WORK TO BE COMPLETED: Required from the data below: the exact lines starting at the line containing "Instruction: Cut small" and ending at the line containing "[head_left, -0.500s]", with both ends kept and all pictures dropped.
━━━━━ RECORDS TO PROCESS ━━━━━
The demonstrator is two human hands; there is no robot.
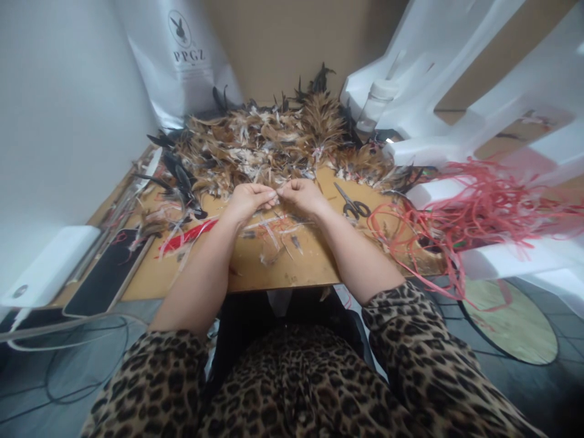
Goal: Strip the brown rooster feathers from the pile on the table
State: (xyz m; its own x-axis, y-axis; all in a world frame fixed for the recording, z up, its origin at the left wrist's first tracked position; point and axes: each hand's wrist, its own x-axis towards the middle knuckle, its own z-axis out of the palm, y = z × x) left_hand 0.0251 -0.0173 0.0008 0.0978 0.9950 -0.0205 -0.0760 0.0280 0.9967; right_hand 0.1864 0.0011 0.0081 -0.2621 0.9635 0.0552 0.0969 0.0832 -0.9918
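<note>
My left hand [250, 201] and my right hand [302, 196] meet over the middle of the wooden table [278, 272]. Both are pinched closed, fingertips almost touching. Whatever lies between them is too small to make out. Just beyond my hands spreads a large heap of brown and white feathers [255, 137], with some black feathers [180, 176] at its left. Bits of pale string and feather scraps [274, 234] are scattered beneath my wrists. Right of my right hand lies a pair of dark-handled scissors [353, 204], blades pointing away from me.
A tangle of pink-red plastic strips [497, 207] hangs over the table's right side. A phone [107, 274] and a white power adapter [52, 264] with a cable lie at the left. Red strips [189, 236] lie by my left forearm. A clear bottle [375, 106] stands behind.
</note>
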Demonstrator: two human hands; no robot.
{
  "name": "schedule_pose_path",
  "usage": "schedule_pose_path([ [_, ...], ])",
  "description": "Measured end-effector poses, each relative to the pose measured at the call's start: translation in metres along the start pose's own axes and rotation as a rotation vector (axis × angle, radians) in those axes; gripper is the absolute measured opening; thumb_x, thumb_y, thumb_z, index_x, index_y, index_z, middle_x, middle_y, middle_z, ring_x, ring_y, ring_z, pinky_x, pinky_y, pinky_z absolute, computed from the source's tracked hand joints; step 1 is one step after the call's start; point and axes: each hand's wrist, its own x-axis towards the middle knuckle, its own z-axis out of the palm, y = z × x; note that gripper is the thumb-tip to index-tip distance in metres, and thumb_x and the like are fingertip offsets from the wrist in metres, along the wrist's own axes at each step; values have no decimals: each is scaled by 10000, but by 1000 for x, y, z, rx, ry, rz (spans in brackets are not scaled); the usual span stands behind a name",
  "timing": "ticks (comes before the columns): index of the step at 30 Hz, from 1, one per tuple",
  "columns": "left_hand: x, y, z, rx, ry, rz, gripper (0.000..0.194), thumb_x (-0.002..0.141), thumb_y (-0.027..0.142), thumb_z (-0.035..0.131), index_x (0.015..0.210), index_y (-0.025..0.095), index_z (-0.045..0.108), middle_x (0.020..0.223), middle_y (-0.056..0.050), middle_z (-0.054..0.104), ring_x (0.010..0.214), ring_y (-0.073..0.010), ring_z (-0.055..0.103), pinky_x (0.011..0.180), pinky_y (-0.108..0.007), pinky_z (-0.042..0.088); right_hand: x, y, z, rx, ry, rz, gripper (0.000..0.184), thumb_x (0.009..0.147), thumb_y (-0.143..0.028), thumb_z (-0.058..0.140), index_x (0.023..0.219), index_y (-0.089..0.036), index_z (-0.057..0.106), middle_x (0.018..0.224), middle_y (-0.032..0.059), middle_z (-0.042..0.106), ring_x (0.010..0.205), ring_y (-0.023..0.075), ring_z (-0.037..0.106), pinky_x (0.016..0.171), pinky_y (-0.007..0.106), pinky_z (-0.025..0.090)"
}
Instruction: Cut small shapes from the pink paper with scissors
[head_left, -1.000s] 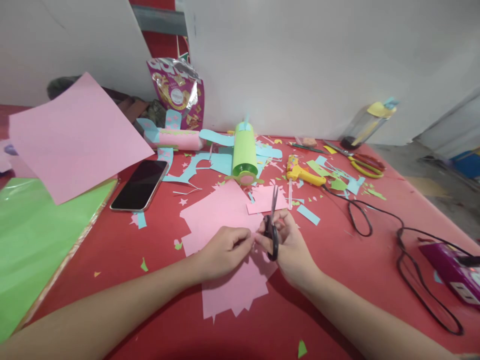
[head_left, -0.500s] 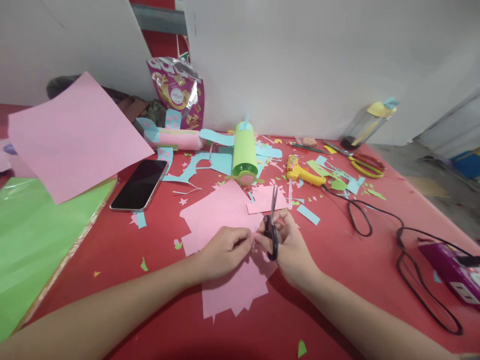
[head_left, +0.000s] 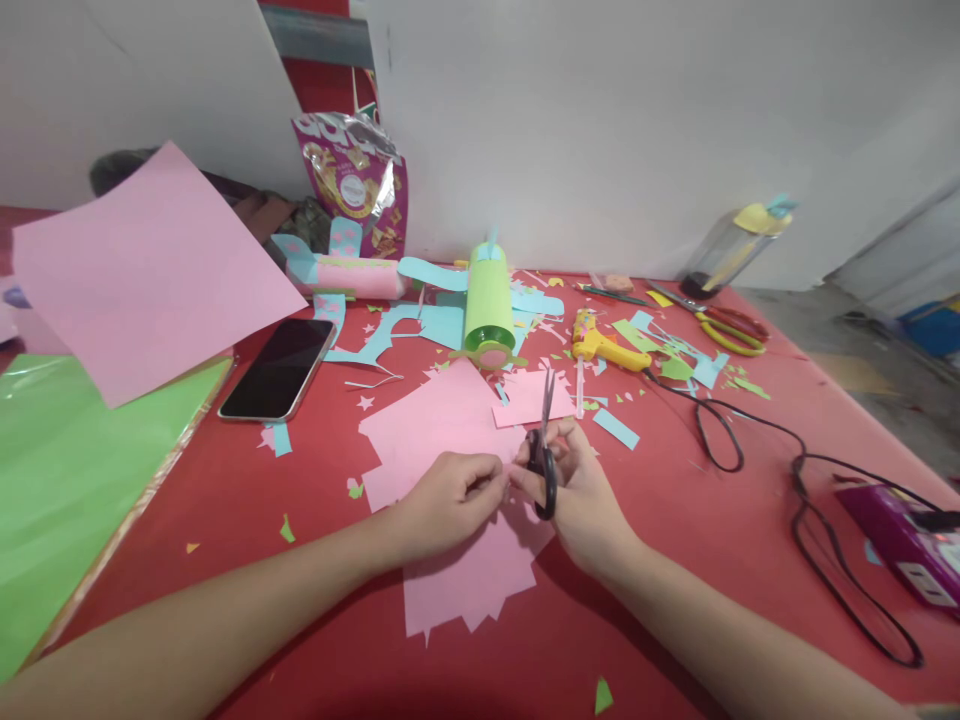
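Pink paper (head_left: 450,610), jagged at the edges, flat at the centre of the frame, beneath both hands; left hand (head_left: 454,505) over its middle, fingers curled in, thumb and forefinger pressed together at the tips; right hand (head_left: 585,500) just right of centre, fingertips close beside those of the left, gripping black-handled scissors (head_left: 550,478) between thumb and fingers, blades pointing toward the top of the frame; cannot tell of any scrap pinched between the tips, too small to make out.

Just past the blades, a smaller pink sheet (head_left: 517,405); at upper centre, a green paper tube (head_left: 489,295) with a pink disc at the near end; left of it, a pink tube (head_left: 364,279) with blue paper fins, and behind that an upright purple snack bag (head_left: 356,185); left of centre, a dark-screened phone (head_left: 279,370); at upper left, a large pink sheet (head_left: 150,280) overlapping a bright green pack (head_left: 90,480); right of centre, a yellow glue gun (head_left: 611,350), with a black cord (head_left: 802,455) trailing toward a purple power strip (head_left: 892,535) at the right edge; at upper right, red-and-yellow-handled scissors (head_left: 733,330) near a yellow-lidded bottle (head_left: 739,250); all on a red table (head_left: 697,590) strewn with cuttings.
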Motion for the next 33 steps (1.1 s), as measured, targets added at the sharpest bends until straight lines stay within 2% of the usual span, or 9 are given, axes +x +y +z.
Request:
schedule_pose_path([
  [7, 0, 0, 0, -32, 51, -51, 255, 791, 260, 340, 565, 155, 397, 501, 41, 416, 484, -74, 382, 475, -189, 326, -1, -3, 3, 24, 5, 1, 376, 571, -138, 668, 714, -234, 334, 649, -87, 472, 445, 43, 429, 347, 137, 311],
  [13, 0, -1, 0, -45, 63, -79, 235, 788, 239, 339, 605, 143, 451, 534, 29, 450, 522, -84, 424, 513, -201, 355, -1, -4, 2, -30, 49, -30, 354, 576, -126, 654, 703, -229, 339, 654, -85, 479, 413, 32, 407, 335, 141, 323],
  [33, 1, -2, 1, -35, 68, -70, 231, 781, 238, 341, 594, 147, 441, 534, 26, 467, 515, -85, 437, 515, -203, 365, -1, -4, 3, -18, 49, -34, 363, 574, -108, 646, 701, -231, 329, 639, -90, 469, 406, 35, 419, 317, 135, 319],
])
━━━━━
FINAL ANSWER:
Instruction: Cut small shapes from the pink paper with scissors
[head_left, -1.000s] 
[head_left, -0.500s] 

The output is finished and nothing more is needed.